Here's the implementation -
from scipy.spatial.distance import pdist
n = a.shape[0]
dists = pdist(a, 'cityblock')
idx = np.flatnonzero(dists < thresh)
sep_idx = np.arange(n-1,0,-1).cumsum()
rm_idx = np.unique(np.searchsorted(sep_idx,idx,'right'))
a_out = np.delete(a,rm_idx,axis=0)
Benchmarking
Approaches -
# Approach#2 from this post
def remove_similar_rows(a, thresh=0.01):
n = a.shape[0]
dists = pdist(a, 'cityblock')
idx = np.flatnonzero(dists < thresh)
sep_idx = np.arange(n-1,0,-1).cumsum()
rm_idx = np.unique(np.searchsorted(sep_idx,idx,'right'))
return np.delete(a,rm_idx,axis=0)
# #John Zwinck's soln
def pairwise_manhattan_distances(a, thresh=0.01):
d = manhattan_distances(a)
return a[~np.any(np.tril(d < thresh), axis=0)]
Timings -
In [209]: a = np.random.randint(0,9,(4000,30))
# Let's set 100 rows randomly as dups
In [210]: idx0 = np.random.choice(4000,size=100, replace=0)
In [211]: idx1 = np.random.choice(4000,size=100, replace=0)
In [217]: a[idx0] = a[idx1]
In [238]: %timeit pairwise_manhattan_distances(a, thresh=0.01)
1 loops, best of 3: 225 ms per loop
In [239]: %timeit remove_similar_rows(a, thresh=0.01)
10 loops, best of 3: 100 ms per loop
Let's create some fake data:
np.random.seed(0)
a = np.random.random((4,3))
Now we have:
array([[ 0.5488135 , 0.71518937, 0.60276338],
[ 0.54488318, 0.4236548 , 0.64589411],
[ 0.43758721, 0.891773 , 0.96366276],
[ 0.38344152, 0.79172504, 0.52889492]])
Next, we want the sum of elementwise differences for all pairs of rows.

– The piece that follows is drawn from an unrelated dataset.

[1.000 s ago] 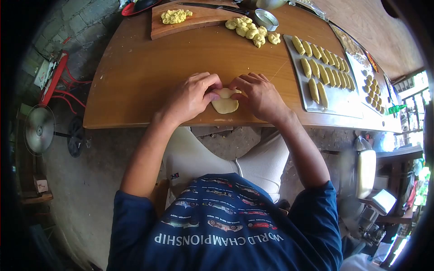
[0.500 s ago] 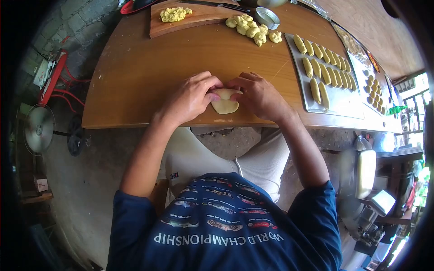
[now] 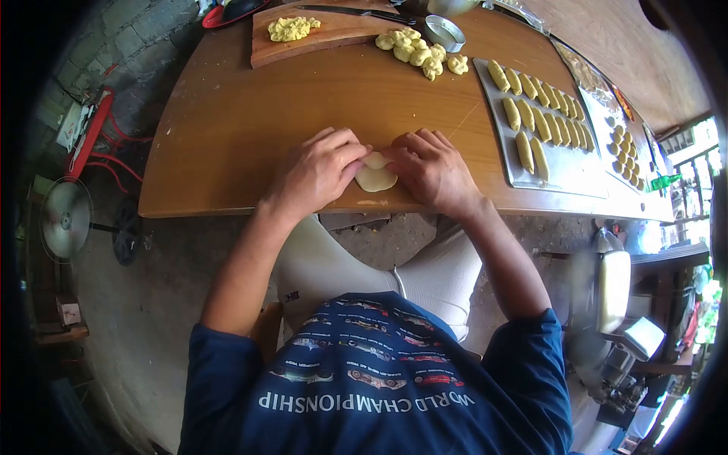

We can use Manhattan Distance:
d = sklearn.metrics.pairwise.manhattan_distances(a)
Which gives:
array([[ 0. , 0.33859562, 0.64870931, 0.31577611],
[ 0.33859562, 0. , 0.89318282, 0.6465111 ],
[ 0.64870931, 0.89318282, 0. , 0.5889615 ],
[ 0.31577611, 0.6465111 , 0.5889615 , 0. ]])
Now you can apply a threshold, keeping only one triangle:
m = np.tril(d < 0.4, -1) # large threshold just for this example
And get a boolean mask:
array([[False, False, False, False],
[ True, False, False, False],
[False, False, False, False],
[ True, False, False, False]], dtype=bool)
Which tells you that row 0 is "too similar" to both row 1 and row 3. Now you can remove rows from the original matrix where any element of the mask is True:
a[~np.any(m, axis=0)] # axis can be either 0 or 1 - design choice
Which gives you:
array([[ 0.54488318, 0.4236548 , 0.64589411],
[ 0.43758721, 0.891773 , 0.96366276],
[ 0.38344152, 0.79172504, 0.52889492]])
Putting it all together:
d = sklearn.metrics.pairwise.manhattan_distances(a)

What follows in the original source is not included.